▶ PROBLEM
Pull every line with "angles" from the data.

#### COLLECTED MATERIAL

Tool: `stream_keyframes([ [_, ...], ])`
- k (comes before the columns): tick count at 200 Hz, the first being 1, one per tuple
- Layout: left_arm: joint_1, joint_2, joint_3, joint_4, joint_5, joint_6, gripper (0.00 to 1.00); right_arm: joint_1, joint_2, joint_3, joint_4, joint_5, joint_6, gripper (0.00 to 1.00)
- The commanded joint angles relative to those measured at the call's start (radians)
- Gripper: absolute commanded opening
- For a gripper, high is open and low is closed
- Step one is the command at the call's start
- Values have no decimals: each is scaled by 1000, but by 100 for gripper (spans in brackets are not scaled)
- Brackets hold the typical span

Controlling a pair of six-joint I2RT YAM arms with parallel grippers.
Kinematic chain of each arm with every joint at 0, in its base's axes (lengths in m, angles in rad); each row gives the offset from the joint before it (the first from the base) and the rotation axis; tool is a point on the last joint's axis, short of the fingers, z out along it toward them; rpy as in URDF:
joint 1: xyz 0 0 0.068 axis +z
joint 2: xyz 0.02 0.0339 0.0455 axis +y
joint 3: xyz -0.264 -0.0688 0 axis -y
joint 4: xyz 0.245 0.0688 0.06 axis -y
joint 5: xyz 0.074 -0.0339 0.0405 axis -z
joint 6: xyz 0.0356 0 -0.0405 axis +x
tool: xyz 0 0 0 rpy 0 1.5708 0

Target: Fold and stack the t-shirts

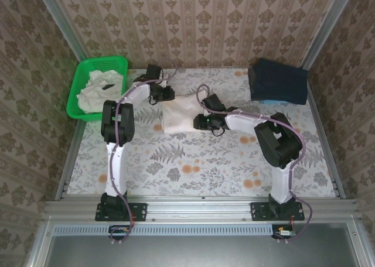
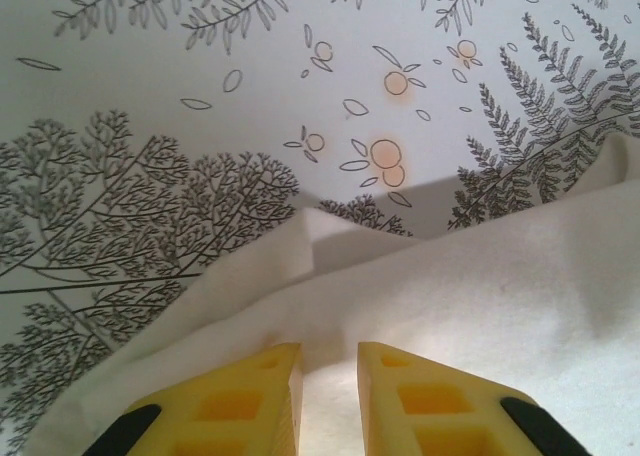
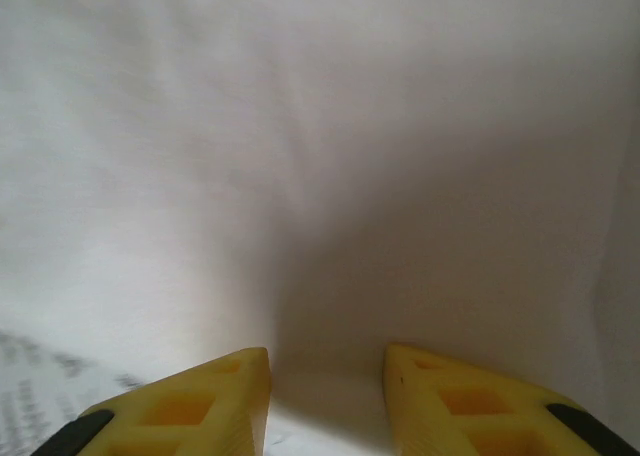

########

▶ THE ANSWER
- The commanded joint angles relative to those measured at the call's start (radians)
Kinematic chain of each arm with every joint at 0, in its base's axes (lengths in m, angles in rad); each row gives the offset from the joint before it (the first from the base) and the rotation axis; tool is a point on the last joint's axis, short of the fingers, z out along it toward them; rpy as in URDF:

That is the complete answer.